McCowan hopes the school will take measures to be proactive in addition to offering to pay for counseling to the victims who feel they need it. The school could make a donation to a local organization that helps teens as a gesture, for example, or starting an initiative to to build an online curriculum for students, faculty and staff to raise awareness about sexual harassment, abuse of power and potential school culture issues.

Dorgan said the group did not know what to expect from Lawrenceville officials at the meeting and the men were nervous. He made it clear that no one wanted to sue the school. The men wanted to tell their stories, wanted the school to locate other victims, and offer them help in the form of counseling if they need it. Officials tried to assure them and make them feel comfortable, Dorgan  said. “At that meeting we felt that Lawrenceville had our backs,” he said. “The school was helping us because people believed us. It made us feel better.”

Dorgan said he was never a huge fan of the Lawrenceville School when he went there or after he graduated. But he said he came out of the meeting with the headmaster last week feeling much better about the school than he ever had.

This story is the first in a two-part series about the Lawrenceville School’s efforts to investigate any potential abuse at the school, past or present. 

3 Comments

  1. So what happened to Presley? He gets to live his “charmed life” in South Florida without having to face the consequences of his past abuse and the gross misuse of his position as an “educator”? How does that work?

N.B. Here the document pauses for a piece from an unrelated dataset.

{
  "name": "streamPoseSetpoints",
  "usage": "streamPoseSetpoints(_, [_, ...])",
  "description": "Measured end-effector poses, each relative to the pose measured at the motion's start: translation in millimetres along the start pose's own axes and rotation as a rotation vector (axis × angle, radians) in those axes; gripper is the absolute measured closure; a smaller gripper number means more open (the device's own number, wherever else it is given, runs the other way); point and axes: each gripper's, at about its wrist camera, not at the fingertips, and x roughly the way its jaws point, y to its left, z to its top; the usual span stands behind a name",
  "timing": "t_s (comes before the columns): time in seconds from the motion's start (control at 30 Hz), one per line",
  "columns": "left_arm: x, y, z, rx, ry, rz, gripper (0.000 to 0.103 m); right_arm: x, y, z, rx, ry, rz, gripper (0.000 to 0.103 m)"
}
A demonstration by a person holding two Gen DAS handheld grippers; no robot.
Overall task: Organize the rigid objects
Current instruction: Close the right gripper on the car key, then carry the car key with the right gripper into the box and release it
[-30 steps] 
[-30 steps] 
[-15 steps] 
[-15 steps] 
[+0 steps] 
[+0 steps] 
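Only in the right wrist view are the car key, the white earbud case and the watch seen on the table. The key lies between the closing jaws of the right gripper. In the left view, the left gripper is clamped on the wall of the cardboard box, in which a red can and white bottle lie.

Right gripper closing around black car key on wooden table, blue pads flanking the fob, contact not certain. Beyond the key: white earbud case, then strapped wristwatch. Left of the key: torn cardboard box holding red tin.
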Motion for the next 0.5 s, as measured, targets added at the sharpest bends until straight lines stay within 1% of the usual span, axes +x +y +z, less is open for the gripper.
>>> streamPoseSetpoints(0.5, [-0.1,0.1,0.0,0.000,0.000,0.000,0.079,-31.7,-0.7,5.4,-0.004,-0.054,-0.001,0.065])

  2. Lawrenceville needs to apologize to the Alumni who were victims of hazing and bullying during the eighties. The administration allowed a culture of hazing and bullying to exist during that time. As a Lawrenceville Alumni who graduated from the school in the eighties, I can tell you I was physically and verbally abused by the students there. The school is embarrassed about this period of hazing and bullying to the point of settling with victims and covering up the true atrocities of the perpetrators on their victims. Read the following article: https://www.nytimes.com/1983/11/16/nyregion/the-region-8-are-disciplined-in-school-hazing.html. There is more to this story than what is written. I am sure my experiences at Lawrenceville would be different if I attended the school now, but that doesn’t excuse the school from the responsibility to protect students from harm. Too bad for me and many of the other abused victims who suffered as the school ignored our pleas for help.